Furthermore, as FIGS. 4a, 4b show, it is possible to equip the air cushion 9 at its upperside with empty additional cushions 10 which are connected with the cushion 9 by means of a bursting diaphragm 11. Under the action of pressure, these bursting diaphragm tear and the additional cushions 10 are filled with air from the cushion 9, so that again an upright raising of the air cushions is created and therewith a support with a broad surface is created for the upper body and the head of the child.
A somewhat more expensive embodiment of the present invention is illustrated in FIG. 5. In this case the raising of the cushion is achieved by means of an inflation mechanism - which in similar manner to inflation devices in known life saving jackets which are carried along on airplanes - consist of a compressed-gas cylinder 12 with a valve 13 which, in turn, is released through the action of tensile forces on the retaining belt 1 and then leads to an inflation of the air cushion 14 and therewith to a volume enlargement of the same. In this embodiment of the present invention, a considerably greater volume enlargement can be achieved in comparison to the air cushions designed according to FIGS. 1 to 4 and a larger supporting area can be created therewith for the person to be protected.
In the case of the safety devices designed according to FIGS. 1 and 2, the folding-up of the air cushion 3 is achieved through the illustrated mounting of the guide loops 2 and the indentation 5 in the middle portion of the air cushion 3. It goes without saying that in the case of the safety device designed according to the present invention, the retaining belt 1 and in given cases also the air cushion 3 are appropriately designed in such a manner so that they absorb the energy on impact of the body, that is to say when the air cushion 3 is exposed to compressive stress and the retaining belt 1 to tensile stress.
In place of a buckling point provided in accordance with FIGS. 1 and 2, in the case of the embodiment of the present invention according to FIGS. 3a, b, the raising of the air cushion 6 is achieved through releasing seams 7 (FIG. 3a) which, when pressure is exerted onto the cushion, tear open and, accompanied by energy absorption, cause the cushion to straighten out upwardly in the direction toward the upper body and the head of the person to be protected. The increase in volume after an impact of the motor vehicle can be seen from FIG. 3b, in which the torn-open releasing seams are symbolized by the undular delimitation 8 of the cushion 6.
A further essential advantage of the safety device designed according to the present invention consists therein that it can be affixed with few manipulations onto the existing, standard anchoring points of standard safety belts. All known measures with respect to energy absorption can also find additional application in the case of the device designed according to the present invention; for example, the rear belt-guide-loop, which on impact on the retaining belt 1 slides in forward direction, can also be constructed in form of an energy consuming friction brake.

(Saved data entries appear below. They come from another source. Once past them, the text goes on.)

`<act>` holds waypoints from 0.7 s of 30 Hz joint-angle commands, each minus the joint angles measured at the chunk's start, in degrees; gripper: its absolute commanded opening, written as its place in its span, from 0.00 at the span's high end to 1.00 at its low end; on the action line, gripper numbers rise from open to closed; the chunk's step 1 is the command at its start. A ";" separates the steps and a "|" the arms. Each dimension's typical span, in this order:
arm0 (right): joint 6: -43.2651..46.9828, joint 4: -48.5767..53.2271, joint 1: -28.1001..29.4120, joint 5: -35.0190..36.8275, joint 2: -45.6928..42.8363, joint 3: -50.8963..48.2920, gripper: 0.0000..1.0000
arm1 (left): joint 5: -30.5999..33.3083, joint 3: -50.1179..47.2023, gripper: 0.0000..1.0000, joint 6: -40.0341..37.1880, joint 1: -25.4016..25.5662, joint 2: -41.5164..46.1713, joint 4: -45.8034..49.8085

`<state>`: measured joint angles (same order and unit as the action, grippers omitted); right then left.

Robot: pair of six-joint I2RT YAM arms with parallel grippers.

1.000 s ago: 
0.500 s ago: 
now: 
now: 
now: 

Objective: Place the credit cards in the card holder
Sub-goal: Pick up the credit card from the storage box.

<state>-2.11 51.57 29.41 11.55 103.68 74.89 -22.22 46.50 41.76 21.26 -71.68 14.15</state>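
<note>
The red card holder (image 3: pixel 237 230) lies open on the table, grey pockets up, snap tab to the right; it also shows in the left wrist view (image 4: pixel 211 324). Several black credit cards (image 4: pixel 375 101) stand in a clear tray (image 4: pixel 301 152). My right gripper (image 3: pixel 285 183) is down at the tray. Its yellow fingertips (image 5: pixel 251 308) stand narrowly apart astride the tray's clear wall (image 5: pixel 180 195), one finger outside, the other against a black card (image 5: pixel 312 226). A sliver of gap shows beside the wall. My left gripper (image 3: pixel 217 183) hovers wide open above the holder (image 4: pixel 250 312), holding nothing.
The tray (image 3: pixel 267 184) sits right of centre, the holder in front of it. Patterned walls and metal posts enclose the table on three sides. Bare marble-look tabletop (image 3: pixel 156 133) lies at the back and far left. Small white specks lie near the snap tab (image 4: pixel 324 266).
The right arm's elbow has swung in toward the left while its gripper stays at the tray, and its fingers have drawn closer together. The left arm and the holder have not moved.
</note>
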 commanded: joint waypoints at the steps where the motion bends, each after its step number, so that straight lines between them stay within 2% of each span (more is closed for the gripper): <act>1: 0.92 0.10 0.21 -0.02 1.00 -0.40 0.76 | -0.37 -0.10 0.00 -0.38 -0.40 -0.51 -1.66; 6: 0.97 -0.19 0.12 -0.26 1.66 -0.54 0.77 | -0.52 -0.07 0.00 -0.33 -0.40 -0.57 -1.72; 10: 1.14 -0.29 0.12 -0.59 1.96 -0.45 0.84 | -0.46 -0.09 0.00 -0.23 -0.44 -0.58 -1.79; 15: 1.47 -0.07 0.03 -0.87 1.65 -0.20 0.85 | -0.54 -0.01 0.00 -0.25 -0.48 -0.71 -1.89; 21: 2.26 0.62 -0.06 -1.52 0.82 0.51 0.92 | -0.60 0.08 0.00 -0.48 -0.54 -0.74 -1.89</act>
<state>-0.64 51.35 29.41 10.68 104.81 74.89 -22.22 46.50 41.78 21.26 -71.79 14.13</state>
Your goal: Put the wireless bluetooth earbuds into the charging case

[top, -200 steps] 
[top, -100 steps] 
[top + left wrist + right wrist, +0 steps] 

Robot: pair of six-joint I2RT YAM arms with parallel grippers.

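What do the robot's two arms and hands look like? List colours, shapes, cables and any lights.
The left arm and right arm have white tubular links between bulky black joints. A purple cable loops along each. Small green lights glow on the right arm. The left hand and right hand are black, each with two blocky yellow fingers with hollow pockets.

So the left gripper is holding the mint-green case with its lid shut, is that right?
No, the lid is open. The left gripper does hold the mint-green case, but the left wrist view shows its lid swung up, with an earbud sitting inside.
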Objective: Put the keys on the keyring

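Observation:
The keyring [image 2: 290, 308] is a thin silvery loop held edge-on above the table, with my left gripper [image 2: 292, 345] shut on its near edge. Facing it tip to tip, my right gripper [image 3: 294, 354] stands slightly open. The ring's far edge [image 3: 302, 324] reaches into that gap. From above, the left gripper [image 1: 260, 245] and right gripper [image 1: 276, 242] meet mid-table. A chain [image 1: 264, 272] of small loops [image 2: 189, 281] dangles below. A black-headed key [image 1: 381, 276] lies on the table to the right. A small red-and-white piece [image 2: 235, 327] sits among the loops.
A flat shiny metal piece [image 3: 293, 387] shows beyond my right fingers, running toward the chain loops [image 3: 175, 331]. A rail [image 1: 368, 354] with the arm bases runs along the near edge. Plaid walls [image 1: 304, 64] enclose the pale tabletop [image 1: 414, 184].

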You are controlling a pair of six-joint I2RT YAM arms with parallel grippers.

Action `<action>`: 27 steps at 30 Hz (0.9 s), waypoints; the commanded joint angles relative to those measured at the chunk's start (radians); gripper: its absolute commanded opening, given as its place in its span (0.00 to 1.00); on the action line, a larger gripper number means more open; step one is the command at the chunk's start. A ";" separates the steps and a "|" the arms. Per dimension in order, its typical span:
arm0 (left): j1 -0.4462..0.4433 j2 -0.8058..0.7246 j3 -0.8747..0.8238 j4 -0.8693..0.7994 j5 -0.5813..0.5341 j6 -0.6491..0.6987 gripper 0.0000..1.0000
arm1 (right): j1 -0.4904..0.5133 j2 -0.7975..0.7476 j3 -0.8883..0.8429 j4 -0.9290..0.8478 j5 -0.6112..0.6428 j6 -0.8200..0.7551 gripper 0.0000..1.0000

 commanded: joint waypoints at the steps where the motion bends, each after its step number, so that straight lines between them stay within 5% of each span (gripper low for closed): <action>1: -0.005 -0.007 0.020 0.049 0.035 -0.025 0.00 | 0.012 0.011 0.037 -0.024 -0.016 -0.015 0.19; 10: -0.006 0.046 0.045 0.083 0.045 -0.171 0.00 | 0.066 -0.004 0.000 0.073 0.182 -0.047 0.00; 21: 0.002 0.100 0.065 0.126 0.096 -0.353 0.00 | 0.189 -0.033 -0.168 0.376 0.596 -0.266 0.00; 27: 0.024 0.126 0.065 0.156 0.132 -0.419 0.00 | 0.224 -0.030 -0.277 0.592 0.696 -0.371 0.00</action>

The material of the air cushion should be as little elastic as possible in all cases, so as to avoid back-catapulting effects or to reduce them at least to a minimum. Furthermore, the air cushions can be subdivided into chambers through partition walls, so that the air can not escape haphazardly. Also these partition walls can be provided with releasing seams, in order to attain energy absorption. The same can also be achieved through small flow cross-sections between the chambers.